Assignment
In the entries below, which lines run from the one containing "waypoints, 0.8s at" to the one containing "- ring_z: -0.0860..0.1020"? Copy exactly those lines, ends included, and no others.
***** Provided records *****
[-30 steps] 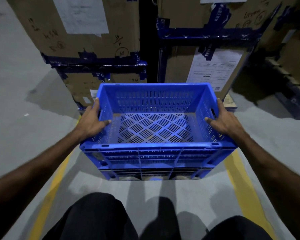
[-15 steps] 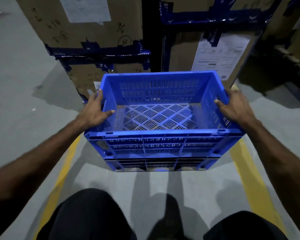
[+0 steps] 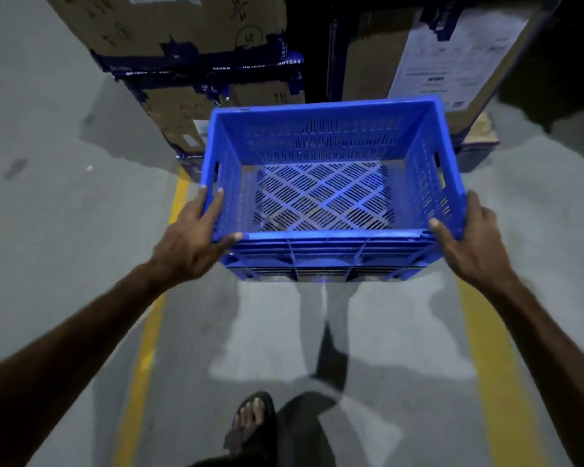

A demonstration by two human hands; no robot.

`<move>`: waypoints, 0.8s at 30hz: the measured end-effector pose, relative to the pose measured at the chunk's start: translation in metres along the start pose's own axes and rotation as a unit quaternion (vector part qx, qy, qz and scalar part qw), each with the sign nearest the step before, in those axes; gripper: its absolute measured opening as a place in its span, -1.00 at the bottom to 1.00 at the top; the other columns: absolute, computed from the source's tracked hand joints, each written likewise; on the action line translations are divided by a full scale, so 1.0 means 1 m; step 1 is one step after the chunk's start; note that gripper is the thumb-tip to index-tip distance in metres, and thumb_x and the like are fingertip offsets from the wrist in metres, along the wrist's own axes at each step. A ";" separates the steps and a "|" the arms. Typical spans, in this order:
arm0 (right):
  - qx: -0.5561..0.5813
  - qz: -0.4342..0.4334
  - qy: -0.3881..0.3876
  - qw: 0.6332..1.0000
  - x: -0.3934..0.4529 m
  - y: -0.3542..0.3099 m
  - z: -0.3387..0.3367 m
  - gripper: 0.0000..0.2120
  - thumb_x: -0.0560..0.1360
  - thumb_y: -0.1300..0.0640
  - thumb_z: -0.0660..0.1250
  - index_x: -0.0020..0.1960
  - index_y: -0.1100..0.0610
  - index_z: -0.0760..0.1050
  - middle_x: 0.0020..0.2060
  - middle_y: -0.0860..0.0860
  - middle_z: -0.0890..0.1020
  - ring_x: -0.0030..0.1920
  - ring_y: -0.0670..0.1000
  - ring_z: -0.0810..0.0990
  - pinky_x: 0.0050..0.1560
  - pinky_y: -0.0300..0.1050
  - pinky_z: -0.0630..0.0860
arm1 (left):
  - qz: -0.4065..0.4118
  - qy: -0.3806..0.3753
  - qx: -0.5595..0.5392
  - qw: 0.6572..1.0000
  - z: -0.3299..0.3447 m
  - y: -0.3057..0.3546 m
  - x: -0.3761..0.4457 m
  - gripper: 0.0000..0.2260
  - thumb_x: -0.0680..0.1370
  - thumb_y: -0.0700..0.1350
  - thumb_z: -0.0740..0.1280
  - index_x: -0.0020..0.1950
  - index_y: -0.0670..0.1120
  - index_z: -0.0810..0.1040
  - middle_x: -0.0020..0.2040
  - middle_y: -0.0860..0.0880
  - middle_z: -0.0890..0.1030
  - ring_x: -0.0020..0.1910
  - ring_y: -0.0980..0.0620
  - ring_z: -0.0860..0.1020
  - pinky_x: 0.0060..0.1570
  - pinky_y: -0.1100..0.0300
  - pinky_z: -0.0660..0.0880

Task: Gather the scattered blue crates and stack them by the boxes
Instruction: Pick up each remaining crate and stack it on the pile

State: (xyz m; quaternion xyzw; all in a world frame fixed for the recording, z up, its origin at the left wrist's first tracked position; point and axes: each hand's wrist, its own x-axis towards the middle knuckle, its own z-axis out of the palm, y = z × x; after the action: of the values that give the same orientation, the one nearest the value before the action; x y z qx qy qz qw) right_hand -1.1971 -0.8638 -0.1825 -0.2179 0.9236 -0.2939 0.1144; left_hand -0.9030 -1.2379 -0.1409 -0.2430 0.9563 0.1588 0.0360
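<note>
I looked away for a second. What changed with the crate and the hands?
The blue crate moved forward, closer to the cardboard boxes. The left hand and right hand slid back to its near corners. Both still hold it; it stays empty.

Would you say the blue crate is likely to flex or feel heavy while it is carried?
The blue crate probably stays stiff: its outer wall is ribbed. It likely feels light, being empty with slotted walls and floor. The left hand and right hand hold only its near corners, so it might tip forward.

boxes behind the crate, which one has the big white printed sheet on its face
The right cardboard box, with the white sheet; the left stack shows only blue tape and scribbles.
</note>
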 end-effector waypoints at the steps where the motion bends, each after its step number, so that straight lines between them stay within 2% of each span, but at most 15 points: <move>1: -0.001 0.004 -0.016 1.000 -0.014 -0.002 -0.004 -0.26 0.52 -0.28 0.21 0.54 0.13 0.18 0.31 0.28 0.46 0.32 0.23 0.38 0.30 0.17 0.42 | 0.015 -0.007 0.008 1.000 -0.003 0.002 -0.017 -0.17 0.60 0.37 0.12 0.67 -0.16 0.07 0.61 -0.38 0.12 0.59 -0.32 0.19 0.51 -0.15 0.28; 3: -0.006 0.019 -0.056 0.998 -0.042 -0.009 -0.020 -0.20 0.54 -0.23 0.28 0.61 0.13 0.10 0.42 0.27 0.41 0.42 0.22 0.32 0.41 0.16 0.35 | 0.007 -0.035 0.016 0.999 -0.015 0.013 -0.053 -0.18 0.59 0.39 0.09 0.67 -0.12 0.08 0.60 -0.36 0.17 0.55 -0.35 0.26 0.38 -0.20 0.41; 5: -0.017 0.041 -0.095 0.994 -0.073 -0.023 -0.044 -0.19 0.57 -0.09 0.36 0.64 0.14 0.04 0.49 0.29 0.32 0.49 0.25 0.27 0.46 0.17 0.29 | -0.011 -0.069 0.009 0.998 -0.033 0.028 -0.089 -0.13 0.56 0.44 0.03 0.67 -0.13 0.10 0.60 -0.34 0.19 0.54 -0.34 0.28 0.32 -0.23 0.46; 9: -0.018 0.070 -0.152 0.986 -0.129 -0.068 -0.111 -0.23 0.59 -0.04 0.38 0.64 0.21 0.10 0.49 0.34 0.32 0.50 0.30 0.31 0.46 0.12 0.27 | -0.021 -0.136 -0.006 0.990 -0.087 0.066 -0.159 0.01 0.49 0.55 -0.13 0.65 -0.20 0.12 0.57 -0.37 0.24 0.52 -0.36 0.31 0.41 -0.21 0.39; 13: -0.014 0.113 -0.219 0.969 -0.188 -0.124 -0.187 -0.25 0.61 -0.09 0.35 0.63 0.20 0.12 0.53 0.27 0.32 0.53 0.24 0.31 0.50 0.06 0.25 | -0.044 -0.185 -0.034 0.981 -0.169 0.115 -0.227 -0.14 0.57 0.40 0.10 0.67 -0.15 0.07 0.57 -0.33 0.25 0.55 -0.29 0.28 0.49 -0.13 0.28; 16: 0.029 0.134 -0.226 0.964 -0.239 -0.165 -0.235 -0.29 0.59 -0.07 0.37 0.62 0.15 0.20 0.48 0.23 0.41 0.47 0.23 0.41 0.45 0.08 0.36 | -0.033 -0.160 -0.087 0.983 -0.227 0.149 -0.277 -0.13 0.58 0.43 0.08 0.62 -0.23 0.19 0.45 -0.33 0.43 0.47 -0.28 0.38 0.41 -0.07 0.36; 19: 0.087 0.151 -0.211 0.962 -0.297 -0.198 -0.274 -0.35 0.58 -0.03 0.41 0.58 0.12 0.28 0.41 0.19 0.49 0.40 0.22 0.49 0.36 0.11 0.45 | -0.084 -0.109 -0.173 0.975 -0.266 0.185 -0.330 -0.29 0.59 0.24 0.32 0.59 -0.16 0.30 0.42 -0.24 0.47 0.40 -0.19 0.46 0.35 0.17 0.31; 20: 0.096 0.149 -0.209 0.962 -0.316 -0.208 -0.286 -0.37 0.58 -0.01 0.41 0.57 0.12 0.29 0.41 0.18 0.49 0.40 0.21 0.50 0.35 0.12 0.46 | -0.105 -0.098 -0.207 0.968 -0.275 0.195 -0.346 -0.29 0.57 0.24 0.33 0.60 -0.12 0.31 0.45 -0.20 0.45 0.40 -0.16 0.46 0.37 0.17 0.32; 22: 0.129 0.163 -0.179 0.962 -0.352 -0.226 -0.307 -0.40 0.59 0.03 0.41 0.56 0.13 0.32 0.40 0.17 0.49 0.38 0.21 0.51 0.34 0.12 0.48 | -0.136 -0.085 -0.263 0.951 -0.288 0.210 -0.375 -0.30 0.55 0.26 0.32 0.60 -0.03 0.30 0.49 -0.12 0.41 0.42 -0.11 0.45 0.42 0.04 0.37; 24: 0.161 0.189 -0.130 0.960 -0.384 -0.239 -0.323 -0.45 0.59 0.05 0.41 0.52 0.12 0.36 0.37 0.14 0.52 0.33 0.17 0.54 0.33 0.13 0.49 | -0.150 -0.061 -0.283 0.945 -0.298 0.215 -0.399 -0.37 0.59 0.19 0.36 0.60 -0.01 0.31 0.49 -0.10 0.41 0.40 -0.11 0.47 0.40 -0.01 0.39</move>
State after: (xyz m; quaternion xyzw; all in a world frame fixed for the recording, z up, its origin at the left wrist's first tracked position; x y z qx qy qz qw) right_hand -0.8890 -0.6991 0.2493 -0.0544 0.8654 -0.3813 0.3205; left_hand -0.6521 -0.9734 0.2609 -0.3740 0.8205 0.4298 0.0472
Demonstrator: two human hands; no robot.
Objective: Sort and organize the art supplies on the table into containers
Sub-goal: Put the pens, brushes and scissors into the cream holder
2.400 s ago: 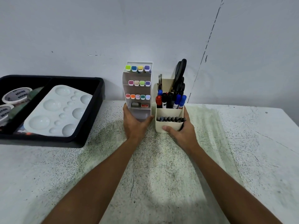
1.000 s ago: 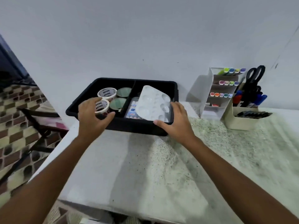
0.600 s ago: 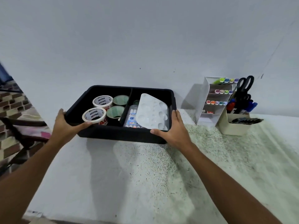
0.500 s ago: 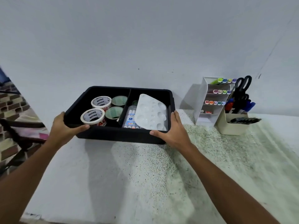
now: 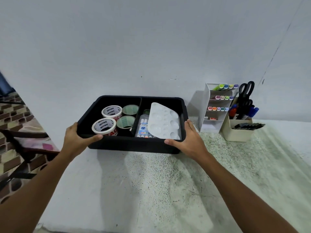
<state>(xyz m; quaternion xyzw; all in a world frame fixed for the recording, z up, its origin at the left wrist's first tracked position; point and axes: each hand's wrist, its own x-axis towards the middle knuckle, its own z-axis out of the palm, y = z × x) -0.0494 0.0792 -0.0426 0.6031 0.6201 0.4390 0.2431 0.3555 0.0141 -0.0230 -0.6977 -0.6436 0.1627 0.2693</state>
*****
Completed task
`<move>`: waypoints, 0.8s at 30hz: the measured end-effector pose, relative to the pose measured at the chunk's start: translation in metres along the start pose's own axes and rotation as a unit quaternion (vector part qx, qy, qz and scalar part qw), each with the sign nearest the step before, in those axes; gripper: its absolute measured opening as a place in its span, -1.00 at the bottom to 1.00 at the top; the other columns: absolute, computed from the source's tracked hand joints, each written likewise; on the action line translations are divided by a full scale, so 1.0 means 1 m; step 1 is one step after the chunk's start; note that gripper is the thumb-tip to index-tip distance in metres, and thumb_x and the like are fingertip offsets from the wrist in metres, along the wrist's own axes at each step. A ";" separates the steps and a "|" the arms. Typical spans, in this order:
arm0 (right):
  - qx: -0.5561..0.5813
  - qz: -0.4342..0.4334
  - qy: -0.3881..0.3876
  - qw: 0.6332..1.0000
  - x: -0.3934..0.4529 m
  - y: -0.3542..0.3099 m
  - z: -0.3387..0.3367 m
  - gripper: 0.0000..0.2120
  - thumb_x: -0.0560..0.1360
  - thumb_y: -0.1300..0.0640
  - thumb_z: -0.0660..0.1250
  - index_x: -0.0020..0.1960
  - index_y: -0.1100..0.0610
  - index_z: -0.0760..0.1050
  - middle_x: 0.0020..0.2060
  - middle_y: -0.0860..0.0860
  - middle_z: -0.0890..0.1020
  - ring_x: -0.0030..0.1920
  - ring_y: -0.0670..0.1000
  - ring_z: -0.0810..0.0990
  - pinky_x: 0.0050..0.1560
  - pinky_y: -0.0300..0.1050
  - pinky_z: -0.0630..0.0860
arm1 (left):
  - qz: -0.4065..0.4118
  - qy: -0.3806..0.3753
  - qx: -0.5595..0.5392
  - qw: 0.6572..1.0000
  - z: -0.3299..0.3447 m
  - y: -0.3057..0.3546 m
  - x: -0.3761..0.4457 m
  - gripper: 0.0000..0.2260
  - thumb_x: -0.0680..0.1370
  - thumb_y: -0.0700..0.1350
  - thumb_z: -0.0740..0.1280
  - index_x: -0.0020..0.1950
  - index_y: -0.0670..0.1120
  - index_z: -0.0810..0.1040
  - middle_x: -0.0020..0.2040
  - middle_y: -0.0860..0.0880
  - middle_z: -0.0890..0.1030
  - ring_x: -0.0020..0.1910
  - ring_y: -0.0980..0.0620
  - ring_z: -0.0860..0.1020

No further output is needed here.